#### Given entries ####
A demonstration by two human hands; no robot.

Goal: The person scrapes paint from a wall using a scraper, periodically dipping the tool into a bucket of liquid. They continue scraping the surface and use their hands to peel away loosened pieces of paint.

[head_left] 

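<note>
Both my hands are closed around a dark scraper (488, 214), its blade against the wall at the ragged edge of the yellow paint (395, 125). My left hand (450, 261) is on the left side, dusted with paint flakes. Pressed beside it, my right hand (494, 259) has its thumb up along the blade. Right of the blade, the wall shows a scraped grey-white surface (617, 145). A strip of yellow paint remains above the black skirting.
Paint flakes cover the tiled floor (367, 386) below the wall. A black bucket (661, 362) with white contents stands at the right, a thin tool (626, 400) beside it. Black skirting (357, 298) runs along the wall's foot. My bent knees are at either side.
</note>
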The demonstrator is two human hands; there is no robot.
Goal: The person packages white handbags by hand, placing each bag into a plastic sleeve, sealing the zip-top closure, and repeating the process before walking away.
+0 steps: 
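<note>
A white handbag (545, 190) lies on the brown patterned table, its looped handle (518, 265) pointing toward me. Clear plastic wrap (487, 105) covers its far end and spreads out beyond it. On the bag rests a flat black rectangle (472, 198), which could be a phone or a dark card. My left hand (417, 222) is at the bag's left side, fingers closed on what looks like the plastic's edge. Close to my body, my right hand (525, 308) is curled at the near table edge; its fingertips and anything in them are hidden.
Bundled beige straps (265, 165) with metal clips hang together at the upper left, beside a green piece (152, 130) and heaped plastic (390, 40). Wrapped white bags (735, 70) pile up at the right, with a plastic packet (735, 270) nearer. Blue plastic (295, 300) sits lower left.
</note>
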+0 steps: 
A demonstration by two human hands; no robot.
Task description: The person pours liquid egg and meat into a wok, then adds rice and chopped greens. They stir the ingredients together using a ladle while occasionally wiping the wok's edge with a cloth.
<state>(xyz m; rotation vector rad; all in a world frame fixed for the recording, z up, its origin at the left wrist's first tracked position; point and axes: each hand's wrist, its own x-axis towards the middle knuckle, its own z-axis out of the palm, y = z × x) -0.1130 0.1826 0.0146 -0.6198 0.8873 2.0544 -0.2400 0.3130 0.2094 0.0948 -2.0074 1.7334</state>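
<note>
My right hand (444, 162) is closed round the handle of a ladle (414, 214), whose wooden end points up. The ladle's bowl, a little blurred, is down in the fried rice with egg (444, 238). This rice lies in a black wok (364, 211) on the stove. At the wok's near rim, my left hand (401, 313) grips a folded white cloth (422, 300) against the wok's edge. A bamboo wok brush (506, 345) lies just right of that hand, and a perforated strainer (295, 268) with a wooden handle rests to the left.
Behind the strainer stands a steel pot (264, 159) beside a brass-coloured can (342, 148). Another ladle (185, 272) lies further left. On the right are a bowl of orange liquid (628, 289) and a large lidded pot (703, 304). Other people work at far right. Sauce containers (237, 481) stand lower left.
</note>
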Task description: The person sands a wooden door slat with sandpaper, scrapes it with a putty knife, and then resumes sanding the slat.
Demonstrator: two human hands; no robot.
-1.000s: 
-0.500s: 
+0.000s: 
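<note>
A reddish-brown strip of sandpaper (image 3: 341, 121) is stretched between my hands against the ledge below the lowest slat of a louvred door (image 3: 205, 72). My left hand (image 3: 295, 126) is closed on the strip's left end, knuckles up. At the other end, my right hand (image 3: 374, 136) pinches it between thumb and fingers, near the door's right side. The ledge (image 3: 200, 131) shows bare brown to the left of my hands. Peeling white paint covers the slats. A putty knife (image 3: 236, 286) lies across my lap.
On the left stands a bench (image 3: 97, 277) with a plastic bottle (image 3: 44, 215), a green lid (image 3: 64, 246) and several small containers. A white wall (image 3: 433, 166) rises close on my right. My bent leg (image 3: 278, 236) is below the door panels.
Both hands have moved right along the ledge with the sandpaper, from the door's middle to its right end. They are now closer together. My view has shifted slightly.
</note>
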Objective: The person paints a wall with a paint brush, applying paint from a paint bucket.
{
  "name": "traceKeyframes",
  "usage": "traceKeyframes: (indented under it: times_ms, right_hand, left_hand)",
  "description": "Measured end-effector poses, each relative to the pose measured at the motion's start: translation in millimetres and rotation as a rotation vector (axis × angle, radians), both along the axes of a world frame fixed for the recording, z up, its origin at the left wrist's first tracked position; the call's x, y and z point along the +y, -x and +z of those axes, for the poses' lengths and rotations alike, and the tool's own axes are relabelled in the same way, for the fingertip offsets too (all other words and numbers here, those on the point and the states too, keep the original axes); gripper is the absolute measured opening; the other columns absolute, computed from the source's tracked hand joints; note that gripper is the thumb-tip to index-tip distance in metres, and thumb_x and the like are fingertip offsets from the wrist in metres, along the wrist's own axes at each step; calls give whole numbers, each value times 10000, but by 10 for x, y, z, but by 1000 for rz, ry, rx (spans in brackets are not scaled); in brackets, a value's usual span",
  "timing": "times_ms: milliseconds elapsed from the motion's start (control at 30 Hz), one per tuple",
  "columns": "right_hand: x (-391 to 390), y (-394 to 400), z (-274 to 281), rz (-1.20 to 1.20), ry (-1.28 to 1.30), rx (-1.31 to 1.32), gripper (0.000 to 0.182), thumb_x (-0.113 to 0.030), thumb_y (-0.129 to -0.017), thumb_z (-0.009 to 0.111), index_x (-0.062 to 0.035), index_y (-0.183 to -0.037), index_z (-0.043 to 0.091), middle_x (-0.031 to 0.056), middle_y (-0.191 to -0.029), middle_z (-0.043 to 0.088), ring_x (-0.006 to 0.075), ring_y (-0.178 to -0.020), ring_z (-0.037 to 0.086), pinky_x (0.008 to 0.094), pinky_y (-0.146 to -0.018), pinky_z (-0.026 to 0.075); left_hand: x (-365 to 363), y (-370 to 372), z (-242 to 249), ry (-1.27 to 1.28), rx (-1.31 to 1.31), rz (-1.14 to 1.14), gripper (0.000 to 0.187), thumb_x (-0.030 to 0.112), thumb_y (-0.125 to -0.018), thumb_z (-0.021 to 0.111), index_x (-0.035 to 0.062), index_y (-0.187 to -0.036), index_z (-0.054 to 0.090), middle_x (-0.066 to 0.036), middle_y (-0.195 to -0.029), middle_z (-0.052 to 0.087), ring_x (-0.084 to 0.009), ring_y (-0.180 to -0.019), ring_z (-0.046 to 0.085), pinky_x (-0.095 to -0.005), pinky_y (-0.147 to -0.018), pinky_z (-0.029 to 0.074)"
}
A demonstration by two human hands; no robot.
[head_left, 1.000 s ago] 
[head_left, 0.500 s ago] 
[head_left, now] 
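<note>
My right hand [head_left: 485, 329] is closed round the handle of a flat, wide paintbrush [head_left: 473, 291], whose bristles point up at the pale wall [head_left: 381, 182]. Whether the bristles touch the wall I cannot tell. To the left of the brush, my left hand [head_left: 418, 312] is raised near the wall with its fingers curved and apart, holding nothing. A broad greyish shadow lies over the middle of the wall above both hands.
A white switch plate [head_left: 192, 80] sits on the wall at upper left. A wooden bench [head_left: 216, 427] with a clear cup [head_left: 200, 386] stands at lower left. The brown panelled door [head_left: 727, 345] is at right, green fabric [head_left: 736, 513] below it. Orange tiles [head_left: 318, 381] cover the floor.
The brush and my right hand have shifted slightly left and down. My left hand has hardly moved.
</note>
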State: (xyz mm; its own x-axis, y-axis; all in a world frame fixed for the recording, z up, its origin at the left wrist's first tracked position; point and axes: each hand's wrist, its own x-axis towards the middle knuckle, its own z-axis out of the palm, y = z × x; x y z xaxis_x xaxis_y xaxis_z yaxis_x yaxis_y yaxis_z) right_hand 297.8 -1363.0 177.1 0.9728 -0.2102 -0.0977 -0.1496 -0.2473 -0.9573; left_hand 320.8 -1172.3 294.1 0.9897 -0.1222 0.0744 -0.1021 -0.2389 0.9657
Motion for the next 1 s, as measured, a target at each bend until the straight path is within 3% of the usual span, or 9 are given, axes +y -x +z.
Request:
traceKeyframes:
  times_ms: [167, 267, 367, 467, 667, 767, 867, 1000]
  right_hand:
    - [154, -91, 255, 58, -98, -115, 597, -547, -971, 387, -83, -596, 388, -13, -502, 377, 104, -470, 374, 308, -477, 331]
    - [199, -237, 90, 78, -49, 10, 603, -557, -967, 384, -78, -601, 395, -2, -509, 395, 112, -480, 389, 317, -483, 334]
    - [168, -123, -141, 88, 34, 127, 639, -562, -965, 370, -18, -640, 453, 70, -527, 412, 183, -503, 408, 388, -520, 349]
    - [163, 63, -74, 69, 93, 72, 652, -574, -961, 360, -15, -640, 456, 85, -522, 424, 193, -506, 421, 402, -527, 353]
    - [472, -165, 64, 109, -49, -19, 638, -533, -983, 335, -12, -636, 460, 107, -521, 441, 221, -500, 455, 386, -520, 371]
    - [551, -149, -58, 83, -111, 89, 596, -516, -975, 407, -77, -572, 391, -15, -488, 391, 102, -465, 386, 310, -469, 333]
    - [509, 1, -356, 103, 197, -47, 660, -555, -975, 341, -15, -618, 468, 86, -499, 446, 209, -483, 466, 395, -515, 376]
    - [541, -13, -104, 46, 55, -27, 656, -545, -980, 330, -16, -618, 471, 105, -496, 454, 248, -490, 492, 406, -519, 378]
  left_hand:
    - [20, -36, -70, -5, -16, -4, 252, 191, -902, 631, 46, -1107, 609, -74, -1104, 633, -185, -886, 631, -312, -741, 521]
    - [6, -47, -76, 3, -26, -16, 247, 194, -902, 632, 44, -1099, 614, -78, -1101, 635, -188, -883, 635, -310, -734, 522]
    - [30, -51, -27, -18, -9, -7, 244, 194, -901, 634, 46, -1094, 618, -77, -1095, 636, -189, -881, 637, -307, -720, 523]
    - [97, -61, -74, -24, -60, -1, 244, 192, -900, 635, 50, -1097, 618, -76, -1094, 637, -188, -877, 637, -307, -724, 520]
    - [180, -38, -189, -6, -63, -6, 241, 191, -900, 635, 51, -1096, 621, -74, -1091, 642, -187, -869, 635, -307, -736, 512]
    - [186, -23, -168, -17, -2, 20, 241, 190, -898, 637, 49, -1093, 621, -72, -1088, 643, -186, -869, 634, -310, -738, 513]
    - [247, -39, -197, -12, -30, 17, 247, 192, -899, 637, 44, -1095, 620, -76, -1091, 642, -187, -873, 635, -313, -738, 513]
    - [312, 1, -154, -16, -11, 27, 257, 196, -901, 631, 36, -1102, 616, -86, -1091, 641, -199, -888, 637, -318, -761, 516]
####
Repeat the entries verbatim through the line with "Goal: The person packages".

## Problem solution:
A demonstration by two human hands; no robot.

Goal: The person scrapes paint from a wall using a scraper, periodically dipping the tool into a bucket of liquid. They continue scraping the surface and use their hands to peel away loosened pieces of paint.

[head_left] 

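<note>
Both my hands are closed around a dark scraper (488, 214), its blade against the wall at the ragged edge of the yellow paint (395, 125). My left hand (450, 261) is on the left side, dusted with paint flakes. Pressed beside it, my right hand (494, 259) has its thumb up along the blade. Right of the blade, the wall shows a scraped grey-white surface (617, 145). A strip of yellow paint remains above the black skirting.
Paint flakes cover the tiled floor (367, 386) below the wall. A black bucket (661, 362) with white contents stands at the right, a thin tool (626, 400) beside it. Black skirting (357, 298) runs along the wall's foot. My bent knees are at either side.
</note>
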The demonstrator is two human hands; there is no robot.
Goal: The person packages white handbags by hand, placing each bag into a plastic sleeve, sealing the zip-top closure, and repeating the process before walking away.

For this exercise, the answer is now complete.